### Problem requirements
Extract, exactly as written, each line from the start of the records below to the line containing "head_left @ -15", both ends included; drop the pictures.

### Record extracts
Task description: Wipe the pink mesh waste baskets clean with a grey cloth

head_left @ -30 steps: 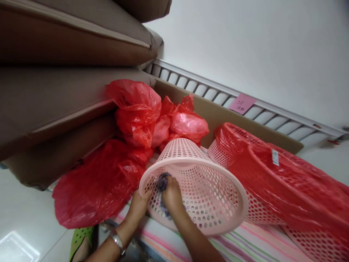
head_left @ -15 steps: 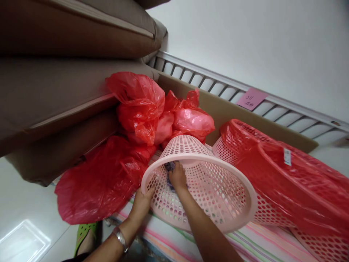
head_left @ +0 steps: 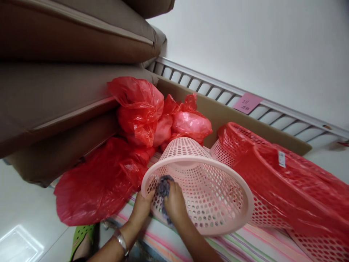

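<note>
A pink basket of perforated plastic lies on its side on a striped mat, its open mouth turned toward the camera and its base pointing at a heap of red plastic bags. The right hand reaches in over the lower rim, fingers closed around a bunched grey-blue cloth that is pressed against the basket's inner wall on the left side. Most of the cloth is covered by the hand; only a crumpled lump above the knuckles and a strip below them show. The left hand clasps the basket from outside at the lower left of the rim, curled against the mesh, its fingertips hard to make out where they meet the holes. A metal bracelet circles that wrist; both forearms are cut off by the bottom edge.

To the right, more baskets lie nested on their sides under a red plastic wrap, running out of the picture's corner. Behind them stand a cardboard sheet and a white slatted rail bearing a pink note whose writing is too small to read. Brown cushions fill the upper left. A green shoe is half seen at the lower edge.
</note>
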A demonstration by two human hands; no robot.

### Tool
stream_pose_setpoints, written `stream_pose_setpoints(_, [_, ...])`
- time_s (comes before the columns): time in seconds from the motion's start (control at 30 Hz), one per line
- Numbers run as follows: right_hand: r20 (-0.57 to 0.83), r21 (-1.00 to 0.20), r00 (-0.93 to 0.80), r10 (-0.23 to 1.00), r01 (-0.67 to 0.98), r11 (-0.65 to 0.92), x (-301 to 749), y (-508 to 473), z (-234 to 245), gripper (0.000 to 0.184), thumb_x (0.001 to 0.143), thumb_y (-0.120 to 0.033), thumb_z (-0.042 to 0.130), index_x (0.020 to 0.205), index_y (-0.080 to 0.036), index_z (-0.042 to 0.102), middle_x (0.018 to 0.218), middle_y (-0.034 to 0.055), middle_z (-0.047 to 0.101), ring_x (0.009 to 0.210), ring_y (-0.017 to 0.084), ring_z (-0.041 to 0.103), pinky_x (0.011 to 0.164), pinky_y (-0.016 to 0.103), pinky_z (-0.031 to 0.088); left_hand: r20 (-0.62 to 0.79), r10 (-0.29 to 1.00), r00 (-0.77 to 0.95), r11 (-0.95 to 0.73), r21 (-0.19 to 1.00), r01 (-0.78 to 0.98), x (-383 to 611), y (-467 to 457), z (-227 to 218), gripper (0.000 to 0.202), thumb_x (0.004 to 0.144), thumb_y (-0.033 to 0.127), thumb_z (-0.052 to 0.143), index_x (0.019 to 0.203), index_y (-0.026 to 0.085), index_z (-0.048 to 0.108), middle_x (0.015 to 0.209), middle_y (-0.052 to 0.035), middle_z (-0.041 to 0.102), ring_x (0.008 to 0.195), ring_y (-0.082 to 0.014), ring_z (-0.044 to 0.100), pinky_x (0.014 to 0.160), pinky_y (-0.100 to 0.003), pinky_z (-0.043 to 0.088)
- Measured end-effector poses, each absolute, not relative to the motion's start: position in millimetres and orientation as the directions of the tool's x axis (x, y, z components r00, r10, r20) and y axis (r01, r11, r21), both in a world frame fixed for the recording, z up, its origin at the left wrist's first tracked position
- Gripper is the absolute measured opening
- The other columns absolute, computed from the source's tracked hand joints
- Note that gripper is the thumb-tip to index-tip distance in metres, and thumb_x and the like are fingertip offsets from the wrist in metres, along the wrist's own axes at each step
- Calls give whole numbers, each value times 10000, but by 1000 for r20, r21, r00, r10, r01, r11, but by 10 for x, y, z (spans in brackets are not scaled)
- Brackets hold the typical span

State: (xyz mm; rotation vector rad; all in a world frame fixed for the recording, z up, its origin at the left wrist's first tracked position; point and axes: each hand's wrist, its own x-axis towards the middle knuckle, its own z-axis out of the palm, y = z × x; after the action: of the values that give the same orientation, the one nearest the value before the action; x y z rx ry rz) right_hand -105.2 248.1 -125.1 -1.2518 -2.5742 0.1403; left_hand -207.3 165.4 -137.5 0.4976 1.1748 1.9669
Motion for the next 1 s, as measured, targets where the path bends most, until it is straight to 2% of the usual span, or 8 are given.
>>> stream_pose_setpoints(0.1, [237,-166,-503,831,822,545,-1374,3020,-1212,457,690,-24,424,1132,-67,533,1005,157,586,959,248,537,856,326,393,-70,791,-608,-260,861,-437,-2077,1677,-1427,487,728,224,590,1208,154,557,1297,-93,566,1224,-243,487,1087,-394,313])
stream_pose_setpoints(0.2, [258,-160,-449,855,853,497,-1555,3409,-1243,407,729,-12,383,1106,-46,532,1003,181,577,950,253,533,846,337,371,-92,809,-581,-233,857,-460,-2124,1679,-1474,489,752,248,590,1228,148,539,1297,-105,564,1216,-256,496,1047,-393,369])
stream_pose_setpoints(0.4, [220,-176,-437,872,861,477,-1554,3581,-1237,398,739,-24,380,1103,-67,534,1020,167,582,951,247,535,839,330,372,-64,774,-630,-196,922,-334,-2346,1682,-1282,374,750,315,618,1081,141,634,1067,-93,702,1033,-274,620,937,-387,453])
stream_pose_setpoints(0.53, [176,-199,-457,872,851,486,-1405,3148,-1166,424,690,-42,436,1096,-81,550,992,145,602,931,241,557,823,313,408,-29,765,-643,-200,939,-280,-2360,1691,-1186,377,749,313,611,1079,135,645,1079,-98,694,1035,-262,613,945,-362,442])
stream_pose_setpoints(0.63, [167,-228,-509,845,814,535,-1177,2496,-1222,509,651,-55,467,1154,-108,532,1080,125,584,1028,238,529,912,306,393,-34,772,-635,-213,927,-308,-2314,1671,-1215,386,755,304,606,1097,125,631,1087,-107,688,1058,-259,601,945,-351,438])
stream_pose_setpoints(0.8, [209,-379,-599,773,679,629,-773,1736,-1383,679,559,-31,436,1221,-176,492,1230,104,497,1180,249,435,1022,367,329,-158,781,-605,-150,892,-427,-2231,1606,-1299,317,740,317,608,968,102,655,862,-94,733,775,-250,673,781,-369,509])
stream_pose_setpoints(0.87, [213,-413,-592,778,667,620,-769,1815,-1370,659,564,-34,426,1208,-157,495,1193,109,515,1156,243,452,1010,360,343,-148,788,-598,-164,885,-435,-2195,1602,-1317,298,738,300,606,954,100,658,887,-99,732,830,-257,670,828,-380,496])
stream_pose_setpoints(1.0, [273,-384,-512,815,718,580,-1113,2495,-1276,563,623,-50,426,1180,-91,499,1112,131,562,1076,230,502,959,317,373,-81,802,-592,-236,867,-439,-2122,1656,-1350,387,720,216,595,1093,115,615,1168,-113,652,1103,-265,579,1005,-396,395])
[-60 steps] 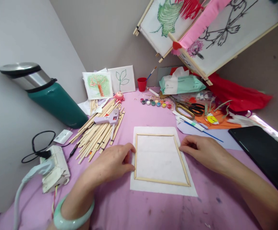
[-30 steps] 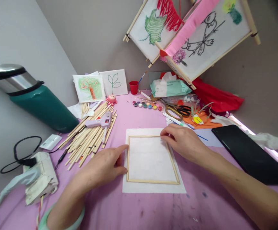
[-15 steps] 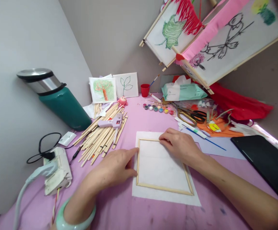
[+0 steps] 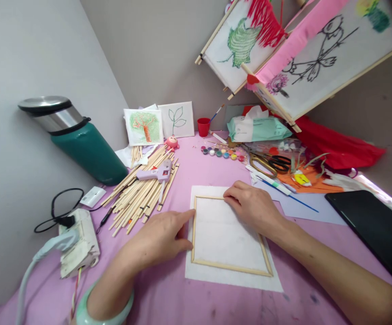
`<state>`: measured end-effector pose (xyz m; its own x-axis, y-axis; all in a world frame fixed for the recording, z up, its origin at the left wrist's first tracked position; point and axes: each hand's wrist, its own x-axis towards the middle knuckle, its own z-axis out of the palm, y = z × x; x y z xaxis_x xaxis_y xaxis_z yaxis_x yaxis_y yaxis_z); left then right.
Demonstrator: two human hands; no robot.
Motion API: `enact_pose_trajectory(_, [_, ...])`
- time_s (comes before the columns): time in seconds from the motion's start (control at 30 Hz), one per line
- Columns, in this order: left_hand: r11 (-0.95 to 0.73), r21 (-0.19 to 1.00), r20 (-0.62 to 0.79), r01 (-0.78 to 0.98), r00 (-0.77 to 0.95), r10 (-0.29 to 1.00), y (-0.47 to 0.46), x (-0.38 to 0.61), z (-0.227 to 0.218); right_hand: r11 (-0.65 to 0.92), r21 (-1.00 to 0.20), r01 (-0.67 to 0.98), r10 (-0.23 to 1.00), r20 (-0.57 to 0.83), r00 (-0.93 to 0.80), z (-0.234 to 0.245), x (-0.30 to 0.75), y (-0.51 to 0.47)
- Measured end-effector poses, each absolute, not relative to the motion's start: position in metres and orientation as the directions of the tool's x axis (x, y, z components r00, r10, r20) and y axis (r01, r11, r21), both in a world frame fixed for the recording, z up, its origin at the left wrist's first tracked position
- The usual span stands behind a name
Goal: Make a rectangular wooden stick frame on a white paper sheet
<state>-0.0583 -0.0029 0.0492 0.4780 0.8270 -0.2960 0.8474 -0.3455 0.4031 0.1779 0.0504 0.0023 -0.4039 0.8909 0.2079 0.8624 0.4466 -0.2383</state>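
Note:
A rectangular frame of thin wooden sticks (image 4: 228, 266) lies on a white sheet of paper (image 4: 231, 282) on the pink tabletop. My left hand (image 4: 158, 239) rests beside the frame's left side, fingers extended, fingertips touching the left stick. My right hand (image 4: 253, 205) lies over the frame's top right part, fingers bent down and pressing on the top stick. Neither hand holds anything that I can see.
A pile of wooden sticks (image 4: 138, 192) with a lilac glue gun (image 4: 155, 172) lies left of the frame. Power strip (image 4: 77, 243) and green flask (image 4: 80, 144) at far left. Paint pots (image 4: 221, 152), scissors (image 4: 268, 163), wipes pack (image 4: 256, 126), black tablet (image 4: 378, 225), painted lantern (image 4: 297, 45) above.
My right hand moved from the frame's right side up to its top edge and stays there. My left hand kept to the left side. The view shifted slightly.

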Motion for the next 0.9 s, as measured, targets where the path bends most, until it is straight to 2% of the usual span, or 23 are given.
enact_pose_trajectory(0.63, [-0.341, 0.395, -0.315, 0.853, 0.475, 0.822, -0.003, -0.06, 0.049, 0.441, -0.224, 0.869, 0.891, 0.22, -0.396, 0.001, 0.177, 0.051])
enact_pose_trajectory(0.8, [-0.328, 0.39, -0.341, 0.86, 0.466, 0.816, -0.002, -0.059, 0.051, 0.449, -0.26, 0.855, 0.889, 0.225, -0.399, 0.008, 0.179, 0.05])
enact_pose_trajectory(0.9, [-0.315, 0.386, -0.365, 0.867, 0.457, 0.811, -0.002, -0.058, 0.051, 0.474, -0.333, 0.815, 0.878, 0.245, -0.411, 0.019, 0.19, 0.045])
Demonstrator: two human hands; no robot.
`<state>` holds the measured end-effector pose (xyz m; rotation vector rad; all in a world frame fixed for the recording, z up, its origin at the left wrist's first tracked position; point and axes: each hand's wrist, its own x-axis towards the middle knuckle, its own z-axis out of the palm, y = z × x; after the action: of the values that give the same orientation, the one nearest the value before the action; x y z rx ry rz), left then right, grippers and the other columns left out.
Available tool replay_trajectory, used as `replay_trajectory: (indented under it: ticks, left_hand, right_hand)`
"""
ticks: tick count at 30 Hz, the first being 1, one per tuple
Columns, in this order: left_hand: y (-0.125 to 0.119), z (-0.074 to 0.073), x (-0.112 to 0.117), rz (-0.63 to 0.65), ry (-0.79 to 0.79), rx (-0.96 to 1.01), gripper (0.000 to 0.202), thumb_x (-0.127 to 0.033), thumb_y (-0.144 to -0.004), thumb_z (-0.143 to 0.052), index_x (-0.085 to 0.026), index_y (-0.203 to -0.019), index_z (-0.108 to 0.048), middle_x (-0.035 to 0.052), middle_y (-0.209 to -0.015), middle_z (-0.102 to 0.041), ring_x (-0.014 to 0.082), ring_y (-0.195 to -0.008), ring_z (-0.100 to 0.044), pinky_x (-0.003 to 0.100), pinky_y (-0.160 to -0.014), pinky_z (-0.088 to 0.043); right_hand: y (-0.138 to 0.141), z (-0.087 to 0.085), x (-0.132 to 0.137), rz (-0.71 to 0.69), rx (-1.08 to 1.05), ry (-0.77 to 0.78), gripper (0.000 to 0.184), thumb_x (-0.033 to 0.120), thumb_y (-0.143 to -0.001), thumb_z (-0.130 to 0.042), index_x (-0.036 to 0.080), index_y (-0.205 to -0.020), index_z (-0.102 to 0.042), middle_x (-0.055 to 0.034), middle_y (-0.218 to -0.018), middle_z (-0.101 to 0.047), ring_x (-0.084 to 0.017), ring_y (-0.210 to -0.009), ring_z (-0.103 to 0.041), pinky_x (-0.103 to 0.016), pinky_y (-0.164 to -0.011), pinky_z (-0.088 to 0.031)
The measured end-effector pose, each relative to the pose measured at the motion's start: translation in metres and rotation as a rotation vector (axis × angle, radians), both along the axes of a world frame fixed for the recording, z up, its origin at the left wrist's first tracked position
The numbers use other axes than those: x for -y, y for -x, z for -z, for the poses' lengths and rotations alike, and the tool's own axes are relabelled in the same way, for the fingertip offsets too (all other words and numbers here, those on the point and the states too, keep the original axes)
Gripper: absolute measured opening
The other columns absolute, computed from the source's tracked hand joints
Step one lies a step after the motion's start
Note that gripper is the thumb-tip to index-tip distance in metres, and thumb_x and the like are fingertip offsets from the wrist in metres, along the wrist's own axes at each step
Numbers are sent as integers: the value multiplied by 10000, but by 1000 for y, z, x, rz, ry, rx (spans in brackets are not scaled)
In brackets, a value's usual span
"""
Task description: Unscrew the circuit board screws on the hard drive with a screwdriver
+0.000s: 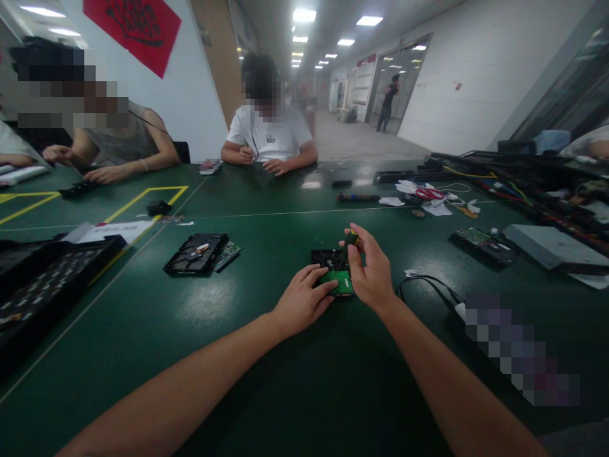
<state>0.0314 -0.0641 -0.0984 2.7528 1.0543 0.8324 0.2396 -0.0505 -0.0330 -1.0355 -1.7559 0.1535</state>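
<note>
A black hard drive with a green circuit board on its near part lies on the table in front of me. My left hand grips it from the left, fingers on top and thumb along the near edge. Above its right side, my right hand is closed around a screwdriver with a black and yellow handle. The screwdriver's tip is hidden behind my right hand, so I cannot tell whether it touches the drive.
Another hard drive and a loose circuit board lie left; a further drive and a metal box lie right. A black tray stands far left. A cable lies near my right arm. Co-workers sit across the green table.
</note>
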Motion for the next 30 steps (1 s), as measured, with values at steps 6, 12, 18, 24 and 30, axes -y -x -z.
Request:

### Written solution
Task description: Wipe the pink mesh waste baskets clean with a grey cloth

head_left @ -30 steps: 
head_left @ -15 steps: 

That was the complete answer.